* Welcomes steps by Iraqi prime minister
* Says Sunnis and Shi’ites must work together
By Mohammed Abbas
RAMADI, Iraq, April 12 (Reuters) – A senior leader in a Sunni Arab movement founded to combat al Qaeda in Iraq is edging away from the military activity of the past, towards a once unthinkable alliance with the country’s Shi’ite prime minister.
Sheikh Ahmed Abu Risha is head of the Awakening Conference, a political party born out of an armed movement that uprooted al Qaeda and other militants from Anbar province in western Iraq, once the deadliest place for U.S. forces in Iraq.
Abu Risha’s renunciation of armed struggle and steps toward working with Prime Minister Nuri al-Maliki could be a landmark in new political cooperation between Iraq’s majority Shi’ites and minority Sunnis after years of bloodshed.

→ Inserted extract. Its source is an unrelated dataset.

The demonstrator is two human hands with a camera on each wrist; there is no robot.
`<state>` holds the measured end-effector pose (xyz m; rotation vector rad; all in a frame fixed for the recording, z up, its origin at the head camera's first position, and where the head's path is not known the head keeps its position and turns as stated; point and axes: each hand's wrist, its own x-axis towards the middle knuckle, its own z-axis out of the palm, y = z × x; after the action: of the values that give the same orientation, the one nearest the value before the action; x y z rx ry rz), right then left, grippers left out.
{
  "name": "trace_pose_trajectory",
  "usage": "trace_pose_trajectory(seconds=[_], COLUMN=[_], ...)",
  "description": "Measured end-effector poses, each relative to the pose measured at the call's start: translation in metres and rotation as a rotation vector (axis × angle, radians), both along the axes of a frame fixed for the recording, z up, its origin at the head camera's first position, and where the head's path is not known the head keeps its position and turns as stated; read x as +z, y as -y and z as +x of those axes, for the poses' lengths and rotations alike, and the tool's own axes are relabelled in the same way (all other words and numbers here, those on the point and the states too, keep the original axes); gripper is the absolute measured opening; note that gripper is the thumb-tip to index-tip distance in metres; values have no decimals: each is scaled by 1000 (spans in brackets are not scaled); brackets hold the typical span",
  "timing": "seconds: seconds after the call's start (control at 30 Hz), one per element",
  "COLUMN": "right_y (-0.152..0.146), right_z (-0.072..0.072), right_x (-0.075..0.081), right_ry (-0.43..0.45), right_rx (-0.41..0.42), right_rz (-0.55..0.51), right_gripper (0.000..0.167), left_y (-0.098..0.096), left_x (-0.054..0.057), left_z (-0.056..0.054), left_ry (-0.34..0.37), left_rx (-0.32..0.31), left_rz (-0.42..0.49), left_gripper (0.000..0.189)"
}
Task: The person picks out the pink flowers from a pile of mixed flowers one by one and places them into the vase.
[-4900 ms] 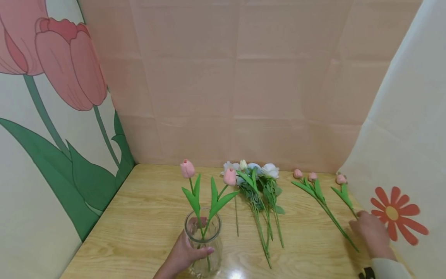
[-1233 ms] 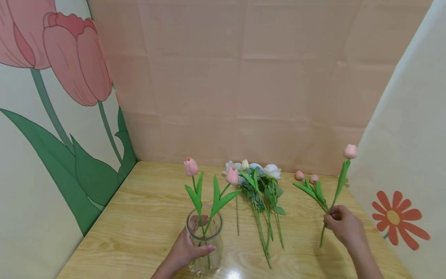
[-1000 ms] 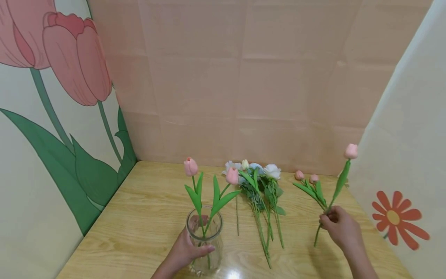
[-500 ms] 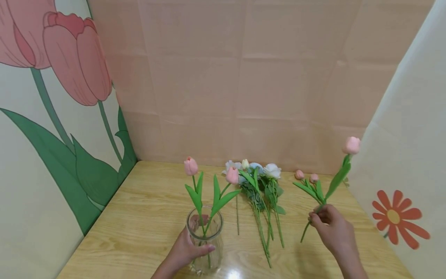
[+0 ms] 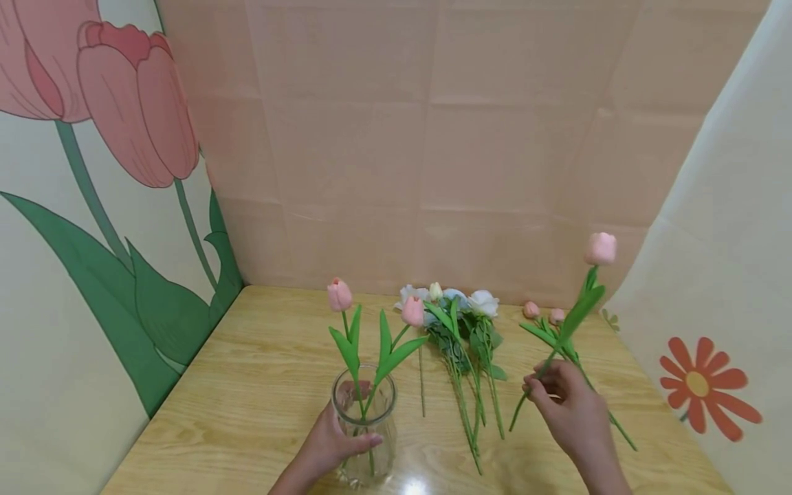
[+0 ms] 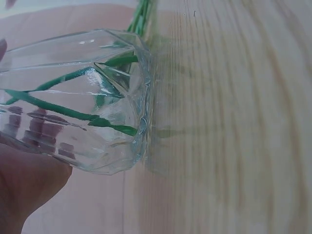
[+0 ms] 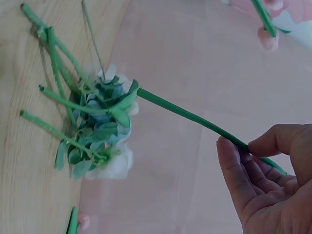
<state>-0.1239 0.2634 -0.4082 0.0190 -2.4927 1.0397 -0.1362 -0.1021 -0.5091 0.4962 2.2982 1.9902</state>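
Note:
My left hand point(image 5: 331, 440) holds a clear glass vase point(image 5: 385, 450) upright near the table's front, its thumb across the near side. Two pink tulips with green leaves, one left point(image 5: 339, 295) and one right point(image 5: 412, 312), lean apart in it. Through the glass in the left wrist view, the green stems point(image 6: 63, 108) cross inside the vase. My right hand point(image 5: 575, 412) pinches a third pink tulip point(image 5: 600, 249) by its stem, between thumb and fingers. This tulip is raised, bloom up and tilted right; its bare stem end point(image 7: 170, 107) points toward the left.
Behind my right hand lie more pink tulips point(image 5: 531, 311) on the wooden table point(image 5: 247, 385). At the back middle, white and pale blue flowers point(image 5: 482, 302) with several long stems lie in a bunch. A thin stem point(image 5: 422, 385) lies beside them.
My right hand has picked up the tulip from the table's right side, raised it and carried it leftward. My left hand and the vase stay in place.

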Motion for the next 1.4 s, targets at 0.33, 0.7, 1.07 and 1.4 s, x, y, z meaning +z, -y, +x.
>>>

“The prime minister’s initiatives have been positive,” said Abu Risha, who is considering an alliance with Maliki’s State of Law coalition, which like the Awakening Conference made major gains in provincial elections in January.
Such an alliance before parliamentary polls in December could add momentum to nationalist political sentiment in Iraq, which helped propel Maliki to victory over religious groups.
“If we want a unified Iraq, we must work in that direction, on unifying Sunnis and Shi’ites to build one country,” he said.
The sheikh, dressed in Arab head dress, robe and aviator sunglasses, fired a rifle into the air with one hand to herald his party’s confirmation as head of a new coalition dominating Anbar’s provincial council.
Abu Risha inherited the movement from his late brother, Sheikh Abdul Sattar, who from 2006 onwards rallied thousands of Sunni Arab supporters to take up arms against al Qaeda in Anbar.
The Sunni Arab militias, dubbed Awakening Councils or Majalis al Sahwa in Arabic, quickly found U.S. backing and spread across Iraq. The militiamen, who numbered up to 100,000, are credited with helping curb violence across Iraq. [See also IRAQ/AWAKENING (FACTBOX) ID:nL8203902]
Abu Risha says the time for militias has ended. “We are a political, not an armed, group,” he said, even as his supporters’ celebratory gunfire echoed across the countryside.
The Shi’ite-led government, keen to end the years of bloodshed which followed the U.S.-led invasion, wants to disarm militias, and has pledged to absorb a fifth of the Sahwa into its security forces and give others civilian jobs and training.
But the presence of many former Sunni insurgents among the Sahwa has led to tensions that recently erupted into violence after Iraqi forces arrested senior Sahwa members in Baghdad.
Abu Risha stressed that his party had nothing to do with the Sahwa militias that clashed with government forces in Baghdad.
“We are keen to ensure our name is not sullied,” he said.
Abu Risha also warned that al Qaeda may be trying to foment strife between the government and Sahwa militias and prevent other possible alliances with militia members.
“Al Qaeda sometimes pushes people to report on the Sahwa because they carried out operations against them,” he said.
“Al Qaeda’s aim is for no one to stand with the government in future.”
Despite its Shi’ite Islamist roots, Maliki’s nationalist, non-sectarian message played well in January’s polls, and Abu Risha now appears keen to embrace the same platform.
The Islamic Party, Iraq’s biggest Sunni Arab party, has dominated Anbar’s council for four years, but came in third in January’s polls. Abu Risha dismissed the party.